Engraçado que até mesmo Chris Evans tinha o mesmo entendimento sobre o personagem! Em 2011, em uma entrevista que deu para o site comicbook.com durante a divulgação de Capitão América: O Primeiro Vingador, o ator de Steve Rogers declarou:
“Esse não é um filme para balançar bandeira. É vermelho, branco e azul, e acontece que o personagem foi criado na América durante um período de guerra quando havia um inimigo em comum." Evans acredita que embora o personagem vista a bandeira americana, ele foi criado mais para se opor ao mal inegável do que promover nacionalismo, e que “Ele podia se chamar só Capitão Bondade”
Essas opiniões tão parecidas, com quase 15 anos de distância uma da outra, não são acidentais. Simplesmente ambos os atores leram o básico das histórias do Capitão América (tanto Steve Rogers, quanto Sam Wilson) e entenderam o que até os filmes deixam sempre muito claro: é a bondade que faz de um homem um real super-soldado.
Não faz sentido bater na tecla de que o Capitão América “serve aos Estados Unidos” quando na Guerra Civil (tanto nos quadrinhos, quanto no UCM) Steve Rogers se opôs ao governo.
Diversas são as histórias em que Steve Rogers faz completa questão de evidenciar que tudo que faz, faz pelo que o sonho americano deveria ser: verdade e liberdade. Justamente por isso, Rogers luta pelos imigrantes que fizeram da América o que é hoje. Luta pelos nativos que estavam nessas terras antes dos colonizadores. E sempre vai se opor às atitudes colonialistas do governo Estadunidense.
Sam Wilson obviamente não fica pra trás nessa questão, trazendo camadas ainda mais profundas nas histórias do título Capitão América ponderando como uma nação tão racista reage a um homem negro (mesmo que americano) representando a estrela e as listas.
Recentemente, em United States of Captain America (2021), a Marvel Comics ainda foi além, criando um conjunto de personagens de diferentes estados dos EUA que decidiram assumir o manto de Capitão América e lutar pelos mesmos ideais que Steve e Sam representam.

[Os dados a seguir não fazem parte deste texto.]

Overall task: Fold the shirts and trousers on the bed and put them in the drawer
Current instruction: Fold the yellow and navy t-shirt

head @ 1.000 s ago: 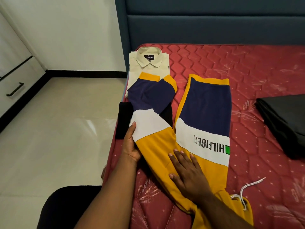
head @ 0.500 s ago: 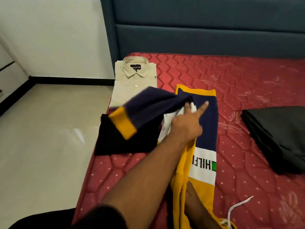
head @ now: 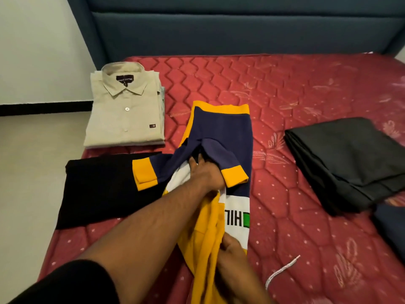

Indígena, caipira ou homossexual. Preto ou branco, homem ou mulher, qualquer um pode ser o Capitão América, e não depende de governo algum para lutar pelo que é inegavelmente certo, seja nos Estados Unidos ou em qualquer lugar do mundo.
Nem sempre um personagem é tão “raso” quanto parece. Sequer é a primeira vez que precisamos explicar o que um herói ”representa” por conta de percepções erradas do público, que facilmente não existiriam caso lessem algumas histórias clássicas – ou, simplesmente, prestassem atenção nas adaptações.